Problem requirements: Every line of the material below must be repeated exactly.

Source data:
************
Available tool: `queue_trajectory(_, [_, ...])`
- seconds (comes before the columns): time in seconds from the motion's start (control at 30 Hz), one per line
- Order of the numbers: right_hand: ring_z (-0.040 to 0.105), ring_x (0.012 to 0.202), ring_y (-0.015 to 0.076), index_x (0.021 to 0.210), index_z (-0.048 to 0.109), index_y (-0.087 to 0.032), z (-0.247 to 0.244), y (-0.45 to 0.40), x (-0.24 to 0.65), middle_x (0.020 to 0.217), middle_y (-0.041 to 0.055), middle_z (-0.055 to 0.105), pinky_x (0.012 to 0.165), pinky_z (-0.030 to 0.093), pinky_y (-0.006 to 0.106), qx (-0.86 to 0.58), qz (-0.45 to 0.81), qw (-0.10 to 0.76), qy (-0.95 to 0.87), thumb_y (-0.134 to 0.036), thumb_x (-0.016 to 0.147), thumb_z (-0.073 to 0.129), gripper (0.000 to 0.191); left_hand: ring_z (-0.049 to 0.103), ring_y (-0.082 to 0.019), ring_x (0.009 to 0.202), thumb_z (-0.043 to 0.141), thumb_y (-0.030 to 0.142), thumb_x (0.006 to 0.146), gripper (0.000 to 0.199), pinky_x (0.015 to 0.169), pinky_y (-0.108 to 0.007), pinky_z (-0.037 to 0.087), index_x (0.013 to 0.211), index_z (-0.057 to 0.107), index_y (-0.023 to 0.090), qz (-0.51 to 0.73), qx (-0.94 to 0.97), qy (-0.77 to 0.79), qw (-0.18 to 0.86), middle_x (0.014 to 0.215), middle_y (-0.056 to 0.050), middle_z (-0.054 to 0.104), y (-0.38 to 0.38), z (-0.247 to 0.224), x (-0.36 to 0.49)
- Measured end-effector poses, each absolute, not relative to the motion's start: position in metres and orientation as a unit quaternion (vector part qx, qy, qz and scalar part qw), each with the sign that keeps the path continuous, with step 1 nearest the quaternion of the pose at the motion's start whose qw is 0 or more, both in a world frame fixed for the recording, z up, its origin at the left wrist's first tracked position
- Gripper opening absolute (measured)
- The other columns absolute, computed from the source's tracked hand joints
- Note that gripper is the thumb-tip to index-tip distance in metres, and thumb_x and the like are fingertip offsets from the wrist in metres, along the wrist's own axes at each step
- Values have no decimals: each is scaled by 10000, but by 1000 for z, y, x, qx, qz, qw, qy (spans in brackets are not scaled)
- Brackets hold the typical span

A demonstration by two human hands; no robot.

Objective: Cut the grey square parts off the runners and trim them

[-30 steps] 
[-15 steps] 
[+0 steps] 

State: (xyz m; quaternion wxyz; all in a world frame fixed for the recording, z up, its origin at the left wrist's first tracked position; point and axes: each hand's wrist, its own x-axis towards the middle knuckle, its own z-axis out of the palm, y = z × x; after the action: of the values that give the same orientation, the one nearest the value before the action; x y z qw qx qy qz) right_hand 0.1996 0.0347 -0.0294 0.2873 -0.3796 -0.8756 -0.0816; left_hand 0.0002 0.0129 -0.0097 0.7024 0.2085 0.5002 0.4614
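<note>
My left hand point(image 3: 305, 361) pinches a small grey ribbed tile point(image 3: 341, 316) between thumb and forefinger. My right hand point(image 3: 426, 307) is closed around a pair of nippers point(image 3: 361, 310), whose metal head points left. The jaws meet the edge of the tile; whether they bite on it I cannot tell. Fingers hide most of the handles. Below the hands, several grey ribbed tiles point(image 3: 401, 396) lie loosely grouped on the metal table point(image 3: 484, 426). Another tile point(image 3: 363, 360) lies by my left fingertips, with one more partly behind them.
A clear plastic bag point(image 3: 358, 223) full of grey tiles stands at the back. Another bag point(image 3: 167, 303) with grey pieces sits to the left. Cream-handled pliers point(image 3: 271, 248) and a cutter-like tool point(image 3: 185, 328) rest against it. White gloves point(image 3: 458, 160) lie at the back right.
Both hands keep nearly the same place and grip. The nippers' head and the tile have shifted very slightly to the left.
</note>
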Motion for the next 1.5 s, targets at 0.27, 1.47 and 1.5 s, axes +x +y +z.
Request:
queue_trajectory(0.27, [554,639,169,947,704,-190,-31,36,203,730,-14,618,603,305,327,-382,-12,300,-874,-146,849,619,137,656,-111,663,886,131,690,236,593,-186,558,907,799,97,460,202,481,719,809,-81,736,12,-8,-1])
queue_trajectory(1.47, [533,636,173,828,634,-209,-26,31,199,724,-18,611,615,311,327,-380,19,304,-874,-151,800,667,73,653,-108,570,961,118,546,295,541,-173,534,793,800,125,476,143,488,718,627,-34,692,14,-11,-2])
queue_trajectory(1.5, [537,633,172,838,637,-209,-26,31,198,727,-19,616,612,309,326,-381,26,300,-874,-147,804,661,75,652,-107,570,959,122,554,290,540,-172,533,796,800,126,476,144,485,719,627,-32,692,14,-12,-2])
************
Answer to this task:
Available tool: `queue_trajectory(_, [_, ...])`
- seconds (comes before the columns): time in seconds from the motion's start (control at 30 Hz), one per line
- Order of the numbers: right_hand: ring_z (-0.040 to 0.105), ring_x (0.012 to 0.202), ring_y (-0.015 to 0.076), index_x (0.021 to 0.210), index_z (-0.048 to 0.109), index_y (-0.087 to 0.032), z (-0.247 to 0.244), y (-0.45 to 0.40), x (-0.24 to 0.65), middle_x (0.020 to 0.217), middle_y (-0.041 to 0.055), middle_z (-0.055 to 0.105), pinky_x (0.012 to 0.165), pinky_z (-0.030 to 0.093), pinky_y (-0.006 to 0.106), qx (-0.86 to 0.58), qz (-0.45 to 0.81), qw (-0.10 to 0.76), qy (-0.95 to 0.87), thumb_y (-0.134 to 0.036), thumb_x (-0.016 to 0.147), thumb_z (-0.073 to 0.129), gripper (0.000 to 0.191); left_hand: ring_z (-0.049 to 0.103), ring_y (-0.082 to 0.019), ring_x (0.009 to 0.202), thumb_z (-0.043 to 0.141), thumb_y (-0.030 to 0.142), thumb_x (0.006 to 0.146), gripper (0.000 to 0.199), pinky_x (0.015 to 0.169), pinky_y (-0.108 to 0.007), pinky_z (-0.037 to 0.087), index_x (0.013 to 0.211), index_z (-0.057 to 0.107), index_y (-0.023 to 0.090), qz (-0.51 to 0.73), qx (-0.94 to 0.97), qy (-0.77 to 0.79), qw (-0.18 to 0.86), middle_x (0.014 to 0.215), middle_y (-0.056 to 0.050), middle_z (-0.054 to 0.104), y (-0.38 to 0.38), z (-0.247 to 0.224), x (-0.36 to 0.49)
- Measured end-effector poses, each absolute, not relative to the motion's start: position in metres and orientation as a unit quaternion (vector part qx, qy, qz and scalar part qw), each with the sign that keeps the path continuous, with step 1 nearest the quaternion of the pose at the motion's start whose qw is 0 or more, both in a world frame fixed for the recording, z up, its origin at the left wrist's first tracked position
- Gripper opening absolute (measured)
- The other columns absolute, computed from the source's tracked hand joints
- Note that gripper is the thumb-tip to index-tip distance in metres, and thumb_x and the like are fingertip offsets from the wrist in metres, along the wrist's own axes at each step
- Values have no decimals: each is scaled by 10000, but by 1000 for z, y, x, qx, qz, qw, qy (spans in brackets are not scaled)
- Brackets hold the typical span

A demonstration by two human hands; no robot.

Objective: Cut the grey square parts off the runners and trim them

[-30 steps] 
[-15 steps] 
[+0 steps] 

State: (xyz m; quaternion wxyz; all in a world frame fixed for the recording, z up, its origin at the left wrist's first tracked position; point and axes: each hand's wrist, its own x-axis towards the middle knuckle, its own z-axis out of the palm, y = z × x; after the action: of the values that give the same orientation, the one nearest the value before the action; x y z qw qx qy qz) right_hand 0.1996 0.0347 -0.0294 0.2873 -0.3796 -0.8756 -0.0816; left_hand 0.0002 0.0129 -0.0097 0.7024 0.2085 0.5002 0.4614
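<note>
My left hand point(image 3: 305, 361) pinches a small grey ribbed tile point(image 3: 341, 316) between thumb and forefinger. My right hand point(image 3: 426, 307) is closed around a pair of nippers point(image 3: 361, 310), whose metal head points left. The jaws meet the edge of the tile; whether they bite on it I cannot tell. Fingers hide most of the handles. Below the hands, several grey ribbed tiles point(image 3: 401, 396) lie loosely grouped on the metal table point(image 3: 484, 426). Another tile point(image 3: 363, 360) lies by my left fingertips, with one more partly behind them.
A clear plastic bag point(image 3: 358, 223) full of grey tiles stands at the back. Another bag point(image 3: 167, 303) with grey pieces sits to the left. Cream-handled pliers point(image 3: 271, 248) and a cutter-like tool point(image 3: 185, 328) rest against it. White gloves point(image 3: 458, 160) lie at the back right.
Both hands keep nearly the same place and grip. The nippers' head and the tile have shifted very slightly to the left.
</note>
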Motion for the next 1.5 s, targets at 0.27, 1.47 and 1.5 s, axes +x +y +z.
Request:
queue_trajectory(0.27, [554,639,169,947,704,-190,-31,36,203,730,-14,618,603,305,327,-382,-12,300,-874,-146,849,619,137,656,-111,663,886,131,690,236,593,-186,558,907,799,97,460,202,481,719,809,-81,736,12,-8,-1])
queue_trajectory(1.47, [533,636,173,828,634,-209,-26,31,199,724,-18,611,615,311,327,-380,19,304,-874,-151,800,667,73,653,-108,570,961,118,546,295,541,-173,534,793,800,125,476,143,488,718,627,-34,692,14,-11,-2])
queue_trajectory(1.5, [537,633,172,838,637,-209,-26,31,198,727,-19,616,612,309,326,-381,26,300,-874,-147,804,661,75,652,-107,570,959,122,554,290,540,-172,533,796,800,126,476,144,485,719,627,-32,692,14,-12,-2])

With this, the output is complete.